RECORDS FOR THIS TASK:
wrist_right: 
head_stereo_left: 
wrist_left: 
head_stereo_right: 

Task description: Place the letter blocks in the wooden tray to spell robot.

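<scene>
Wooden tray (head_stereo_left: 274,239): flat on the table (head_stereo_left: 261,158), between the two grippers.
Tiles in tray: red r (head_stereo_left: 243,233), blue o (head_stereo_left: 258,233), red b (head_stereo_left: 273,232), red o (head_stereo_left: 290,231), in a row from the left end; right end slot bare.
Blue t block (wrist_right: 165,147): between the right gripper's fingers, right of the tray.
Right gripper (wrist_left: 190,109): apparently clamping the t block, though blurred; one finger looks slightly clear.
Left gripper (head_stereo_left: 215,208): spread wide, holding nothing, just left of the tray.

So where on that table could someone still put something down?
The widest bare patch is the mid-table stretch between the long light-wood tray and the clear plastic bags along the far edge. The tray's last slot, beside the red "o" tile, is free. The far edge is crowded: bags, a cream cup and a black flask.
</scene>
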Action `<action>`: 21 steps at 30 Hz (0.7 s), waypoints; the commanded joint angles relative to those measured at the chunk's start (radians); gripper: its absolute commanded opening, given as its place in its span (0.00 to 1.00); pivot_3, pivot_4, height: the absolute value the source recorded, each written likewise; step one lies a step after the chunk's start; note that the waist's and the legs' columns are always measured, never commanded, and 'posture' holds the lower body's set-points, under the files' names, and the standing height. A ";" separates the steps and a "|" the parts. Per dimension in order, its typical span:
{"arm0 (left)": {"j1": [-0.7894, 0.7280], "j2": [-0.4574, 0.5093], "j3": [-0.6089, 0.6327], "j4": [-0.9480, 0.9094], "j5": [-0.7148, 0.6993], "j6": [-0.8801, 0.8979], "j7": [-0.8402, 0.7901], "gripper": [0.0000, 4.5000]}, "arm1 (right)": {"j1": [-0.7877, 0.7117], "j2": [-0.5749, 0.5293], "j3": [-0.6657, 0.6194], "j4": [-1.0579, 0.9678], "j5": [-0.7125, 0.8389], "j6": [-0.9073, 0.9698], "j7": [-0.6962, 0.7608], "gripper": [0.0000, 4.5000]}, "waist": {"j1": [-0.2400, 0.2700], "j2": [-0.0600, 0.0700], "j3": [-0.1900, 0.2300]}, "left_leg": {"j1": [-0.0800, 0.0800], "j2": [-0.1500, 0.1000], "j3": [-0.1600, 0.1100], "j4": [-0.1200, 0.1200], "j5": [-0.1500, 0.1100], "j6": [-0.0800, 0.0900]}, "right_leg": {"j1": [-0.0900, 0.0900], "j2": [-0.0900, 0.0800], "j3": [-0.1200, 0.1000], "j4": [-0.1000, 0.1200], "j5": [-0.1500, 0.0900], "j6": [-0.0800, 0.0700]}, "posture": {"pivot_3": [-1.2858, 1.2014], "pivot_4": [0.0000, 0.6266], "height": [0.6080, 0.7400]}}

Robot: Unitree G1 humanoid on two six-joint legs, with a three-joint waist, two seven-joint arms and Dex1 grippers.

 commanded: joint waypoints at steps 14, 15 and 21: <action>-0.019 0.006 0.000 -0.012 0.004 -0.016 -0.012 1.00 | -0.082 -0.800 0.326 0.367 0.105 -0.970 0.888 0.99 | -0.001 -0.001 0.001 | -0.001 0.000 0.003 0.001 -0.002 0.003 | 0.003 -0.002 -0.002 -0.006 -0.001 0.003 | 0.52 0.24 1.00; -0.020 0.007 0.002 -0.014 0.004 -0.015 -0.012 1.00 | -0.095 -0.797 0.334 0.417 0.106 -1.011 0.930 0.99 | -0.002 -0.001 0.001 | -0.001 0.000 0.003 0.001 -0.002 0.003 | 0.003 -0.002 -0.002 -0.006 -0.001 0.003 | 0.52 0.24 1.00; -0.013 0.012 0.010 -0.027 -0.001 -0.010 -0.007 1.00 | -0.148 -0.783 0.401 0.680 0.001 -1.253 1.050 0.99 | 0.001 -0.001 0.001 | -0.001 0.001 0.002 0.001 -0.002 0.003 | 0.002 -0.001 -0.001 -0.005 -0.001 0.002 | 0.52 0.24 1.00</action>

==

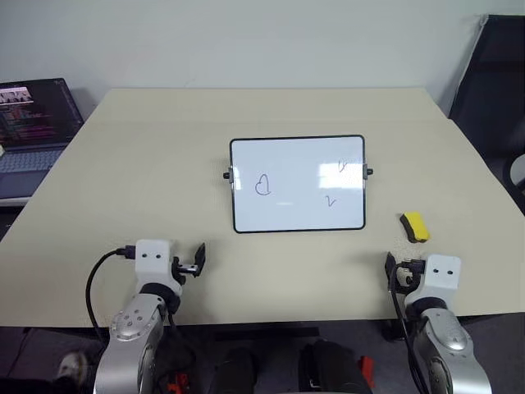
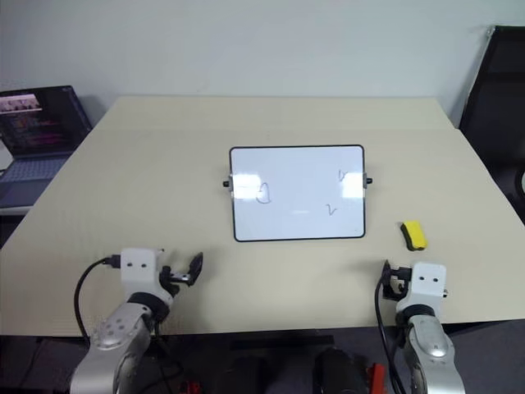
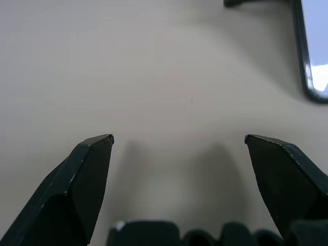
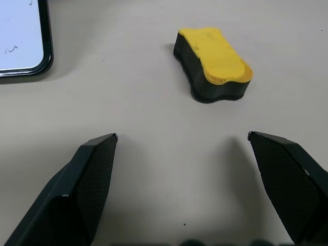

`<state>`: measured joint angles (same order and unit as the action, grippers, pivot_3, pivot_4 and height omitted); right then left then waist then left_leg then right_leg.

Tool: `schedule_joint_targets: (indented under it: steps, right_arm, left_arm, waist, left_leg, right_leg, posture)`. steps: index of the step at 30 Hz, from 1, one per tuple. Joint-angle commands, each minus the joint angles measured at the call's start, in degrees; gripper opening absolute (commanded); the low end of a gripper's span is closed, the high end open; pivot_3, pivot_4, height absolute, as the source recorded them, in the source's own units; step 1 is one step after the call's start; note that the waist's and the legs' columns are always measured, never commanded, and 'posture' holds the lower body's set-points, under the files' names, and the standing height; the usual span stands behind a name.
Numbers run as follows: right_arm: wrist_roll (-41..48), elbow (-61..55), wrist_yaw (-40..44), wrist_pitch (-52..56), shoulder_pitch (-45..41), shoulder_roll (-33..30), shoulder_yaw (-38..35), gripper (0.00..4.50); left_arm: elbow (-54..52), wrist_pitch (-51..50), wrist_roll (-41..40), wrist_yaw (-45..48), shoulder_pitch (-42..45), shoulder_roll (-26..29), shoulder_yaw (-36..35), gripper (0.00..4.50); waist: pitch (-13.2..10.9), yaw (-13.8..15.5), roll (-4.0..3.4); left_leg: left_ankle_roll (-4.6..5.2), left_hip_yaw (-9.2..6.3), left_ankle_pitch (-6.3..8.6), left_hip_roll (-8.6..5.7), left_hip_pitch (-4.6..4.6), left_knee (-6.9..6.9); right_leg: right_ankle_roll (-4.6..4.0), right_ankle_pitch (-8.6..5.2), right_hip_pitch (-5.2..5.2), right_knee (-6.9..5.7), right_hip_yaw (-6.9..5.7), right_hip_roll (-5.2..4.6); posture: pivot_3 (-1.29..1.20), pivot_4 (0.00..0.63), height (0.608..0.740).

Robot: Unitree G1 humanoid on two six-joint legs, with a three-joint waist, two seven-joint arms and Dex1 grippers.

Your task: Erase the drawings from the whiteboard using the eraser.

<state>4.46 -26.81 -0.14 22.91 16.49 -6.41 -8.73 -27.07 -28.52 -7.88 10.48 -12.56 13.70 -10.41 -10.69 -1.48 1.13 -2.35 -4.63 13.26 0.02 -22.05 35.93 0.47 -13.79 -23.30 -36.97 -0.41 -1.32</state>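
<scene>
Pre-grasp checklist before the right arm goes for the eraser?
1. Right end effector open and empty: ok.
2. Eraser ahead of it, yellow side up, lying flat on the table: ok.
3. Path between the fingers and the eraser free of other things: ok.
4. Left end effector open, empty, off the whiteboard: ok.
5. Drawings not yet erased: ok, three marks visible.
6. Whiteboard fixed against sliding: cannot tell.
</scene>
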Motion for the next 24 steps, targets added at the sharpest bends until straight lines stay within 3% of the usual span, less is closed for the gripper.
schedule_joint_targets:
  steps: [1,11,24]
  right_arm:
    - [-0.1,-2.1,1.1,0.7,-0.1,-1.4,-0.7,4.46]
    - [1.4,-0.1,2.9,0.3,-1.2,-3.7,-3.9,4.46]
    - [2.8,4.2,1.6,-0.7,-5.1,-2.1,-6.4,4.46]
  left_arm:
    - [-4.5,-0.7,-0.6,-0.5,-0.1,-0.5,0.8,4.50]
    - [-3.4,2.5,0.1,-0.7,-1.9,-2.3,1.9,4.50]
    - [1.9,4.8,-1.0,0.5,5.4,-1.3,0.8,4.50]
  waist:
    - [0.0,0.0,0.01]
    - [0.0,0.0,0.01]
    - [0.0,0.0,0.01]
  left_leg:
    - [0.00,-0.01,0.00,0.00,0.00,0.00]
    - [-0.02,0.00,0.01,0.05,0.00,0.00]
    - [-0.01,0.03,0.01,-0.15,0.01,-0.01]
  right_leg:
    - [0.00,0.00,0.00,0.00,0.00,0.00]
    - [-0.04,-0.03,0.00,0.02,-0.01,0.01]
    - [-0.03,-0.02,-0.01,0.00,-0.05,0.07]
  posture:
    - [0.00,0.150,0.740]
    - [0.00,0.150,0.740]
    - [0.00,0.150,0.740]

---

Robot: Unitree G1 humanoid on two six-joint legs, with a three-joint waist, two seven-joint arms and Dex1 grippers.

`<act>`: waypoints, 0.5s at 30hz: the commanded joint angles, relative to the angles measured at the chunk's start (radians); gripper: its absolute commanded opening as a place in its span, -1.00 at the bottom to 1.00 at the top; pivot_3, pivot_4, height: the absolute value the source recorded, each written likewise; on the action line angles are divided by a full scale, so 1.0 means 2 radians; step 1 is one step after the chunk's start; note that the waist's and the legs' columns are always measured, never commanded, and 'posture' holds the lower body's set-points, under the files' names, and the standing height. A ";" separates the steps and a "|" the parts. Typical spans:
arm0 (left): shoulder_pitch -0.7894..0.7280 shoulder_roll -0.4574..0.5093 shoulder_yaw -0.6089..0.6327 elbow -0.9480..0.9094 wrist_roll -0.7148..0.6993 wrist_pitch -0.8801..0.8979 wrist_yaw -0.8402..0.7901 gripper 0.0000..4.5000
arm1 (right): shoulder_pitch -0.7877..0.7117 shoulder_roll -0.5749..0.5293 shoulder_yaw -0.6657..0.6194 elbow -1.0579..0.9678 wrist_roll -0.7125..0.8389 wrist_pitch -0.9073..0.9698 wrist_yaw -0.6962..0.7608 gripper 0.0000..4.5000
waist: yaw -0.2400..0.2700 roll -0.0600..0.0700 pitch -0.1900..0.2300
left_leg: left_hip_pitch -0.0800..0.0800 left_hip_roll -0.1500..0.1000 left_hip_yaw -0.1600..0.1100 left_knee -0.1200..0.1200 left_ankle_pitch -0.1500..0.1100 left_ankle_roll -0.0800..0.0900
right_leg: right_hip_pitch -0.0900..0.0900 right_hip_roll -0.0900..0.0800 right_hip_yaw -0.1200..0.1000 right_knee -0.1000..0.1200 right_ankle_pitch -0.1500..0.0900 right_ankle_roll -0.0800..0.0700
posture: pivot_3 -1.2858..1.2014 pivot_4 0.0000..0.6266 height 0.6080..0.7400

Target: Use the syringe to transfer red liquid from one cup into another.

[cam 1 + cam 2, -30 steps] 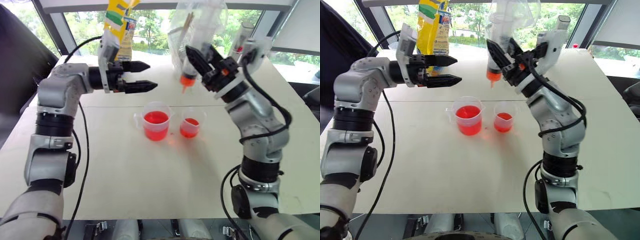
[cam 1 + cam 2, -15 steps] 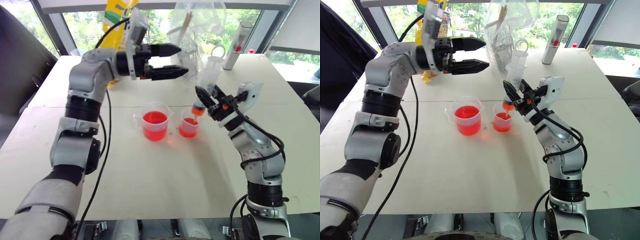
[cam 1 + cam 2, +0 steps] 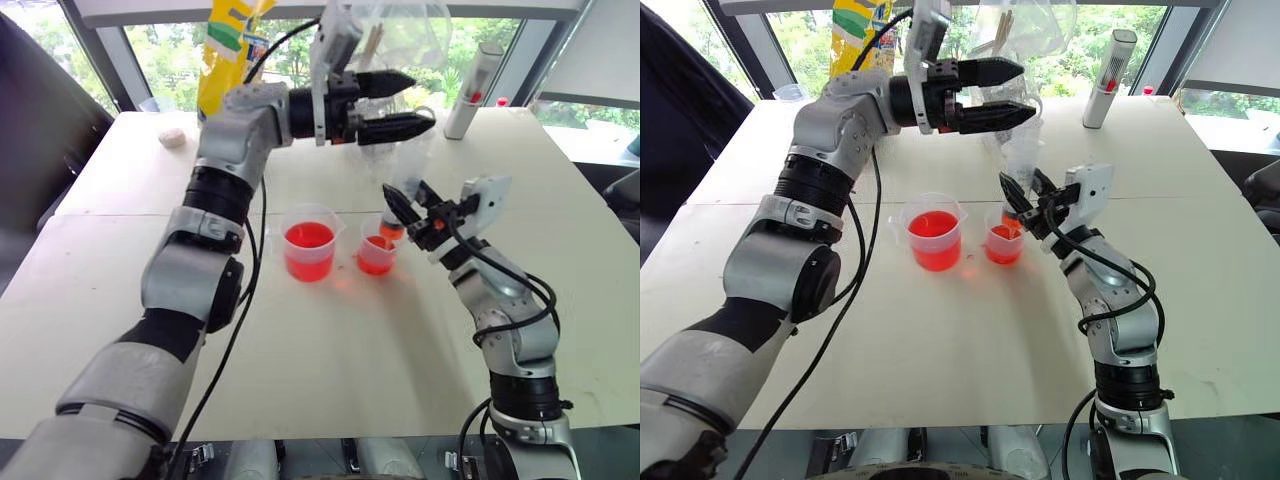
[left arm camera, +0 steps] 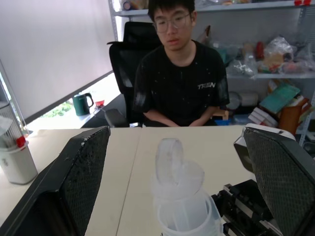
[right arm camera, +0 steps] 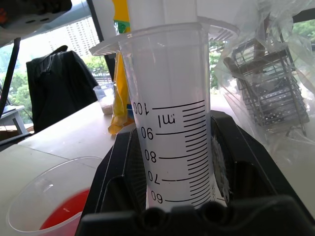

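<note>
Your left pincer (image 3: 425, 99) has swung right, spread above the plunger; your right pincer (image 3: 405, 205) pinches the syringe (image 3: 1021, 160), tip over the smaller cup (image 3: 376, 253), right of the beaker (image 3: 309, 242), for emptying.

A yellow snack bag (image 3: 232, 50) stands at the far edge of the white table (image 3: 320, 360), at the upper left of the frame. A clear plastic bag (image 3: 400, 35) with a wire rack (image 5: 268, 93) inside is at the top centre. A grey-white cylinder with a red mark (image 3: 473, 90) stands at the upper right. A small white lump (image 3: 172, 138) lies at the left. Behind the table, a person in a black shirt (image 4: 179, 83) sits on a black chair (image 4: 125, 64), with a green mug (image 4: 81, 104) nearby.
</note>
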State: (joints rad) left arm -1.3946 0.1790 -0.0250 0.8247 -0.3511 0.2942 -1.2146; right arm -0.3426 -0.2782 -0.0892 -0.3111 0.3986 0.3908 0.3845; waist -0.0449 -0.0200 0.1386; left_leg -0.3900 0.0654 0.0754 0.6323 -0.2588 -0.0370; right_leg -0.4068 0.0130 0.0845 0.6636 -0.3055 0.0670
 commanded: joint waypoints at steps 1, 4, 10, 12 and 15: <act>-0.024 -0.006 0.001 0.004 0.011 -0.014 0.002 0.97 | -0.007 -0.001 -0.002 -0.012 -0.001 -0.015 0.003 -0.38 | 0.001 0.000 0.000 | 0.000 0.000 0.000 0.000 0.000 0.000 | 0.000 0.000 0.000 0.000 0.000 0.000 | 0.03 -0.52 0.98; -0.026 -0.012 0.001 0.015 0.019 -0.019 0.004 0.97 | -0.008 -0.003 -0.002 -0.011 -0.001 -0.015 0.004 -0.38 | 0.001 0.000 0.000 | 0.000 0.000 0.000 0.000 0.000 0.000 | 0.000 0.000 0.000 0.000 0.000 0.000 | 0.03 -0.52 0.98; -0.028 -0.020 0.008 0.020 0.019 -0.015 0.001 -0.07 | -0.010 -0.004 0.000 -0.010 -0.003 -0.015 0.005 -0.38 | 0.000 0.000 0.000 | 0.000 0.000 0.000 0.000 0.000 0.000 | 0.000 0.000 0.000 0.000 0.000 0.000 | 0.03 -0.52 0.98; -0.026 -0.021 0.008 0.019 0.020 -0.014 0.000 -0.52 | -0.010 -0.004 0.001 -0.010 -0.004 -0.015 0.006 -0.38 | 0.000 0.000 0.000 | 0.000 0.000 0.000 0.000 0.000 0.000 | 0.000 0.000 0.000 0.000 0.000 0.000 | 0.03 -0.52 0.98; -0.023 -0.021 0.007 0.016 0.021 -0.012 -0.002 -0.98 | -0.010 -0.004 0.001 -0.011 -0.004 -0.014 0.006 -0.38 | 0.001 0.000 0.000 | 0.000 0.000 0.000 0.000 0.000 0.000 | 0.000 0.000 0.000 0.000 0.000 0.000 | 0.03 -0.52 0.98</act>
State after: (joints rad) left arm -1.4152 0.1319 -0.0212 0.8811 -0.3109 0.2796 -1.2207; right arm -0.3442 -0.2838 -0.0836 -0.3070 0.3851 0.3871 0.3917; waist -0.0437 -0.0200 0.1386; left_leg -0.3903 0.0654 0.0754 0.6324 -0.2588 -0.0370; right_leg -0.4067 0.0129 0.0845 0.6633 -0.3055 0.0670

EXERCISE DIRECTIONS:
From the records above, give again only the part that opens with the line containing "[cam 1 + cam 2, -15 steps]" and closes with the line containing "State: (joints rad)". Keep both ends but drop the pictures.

ANSWER BOX:
[cam 1 + cam 2, -15 steps] 
[cam 1 + cam 2, +0 steps] 
[left arm camera, +0 steps] 
[right arm camera, +0 steps] 

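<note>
Your left pincer (image 3: 425, 99) has swung right, spread above the plunger; your right pincer (image 3: 405, 205) pinches the syringe (image 3: 1021, 160), tip over the smaller cup (image 3: 376, 253), right of the beaker (image 3: 309, 242), for emptying.

A yellow snack bag (image 3: 232, 50) stands at the far edge of the white table (image 3: 320, 360), at the upper left of the frame. A clear plastic bag (image 3: 400, 35) with a wire rack (image 5: 268, 93) inside is at the top centre. A grey-white cylinder with a red mark (image 3: 473, 90) stands at the upper right. A small white lump (image 3: 172, 138) lies at the left. Behind the table, a person in a black shirt (image 4: 179, 83) sits on a black chair (image 4: 125, 64), with a green mug (image 4: 81, 104) nearby.
</note>
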State: (joints rad) left arm -1.3946 0.1790 -0.0250 0.8247 -0.3511 0.2942 -1.2146; right arm -0.3426 -0.2782 -0.0892 -0.3111 0.3986 0.3908 0.3845; waist -0.0449 -0.0200 0.1386; left_leg -0.3900 0.0654 0.0754 0.6323 -0.2588 -0.0370; right_leg -0.4068 0.0130 0.0845 0.6636 -0.3055 0.0670

The exercise has been completed.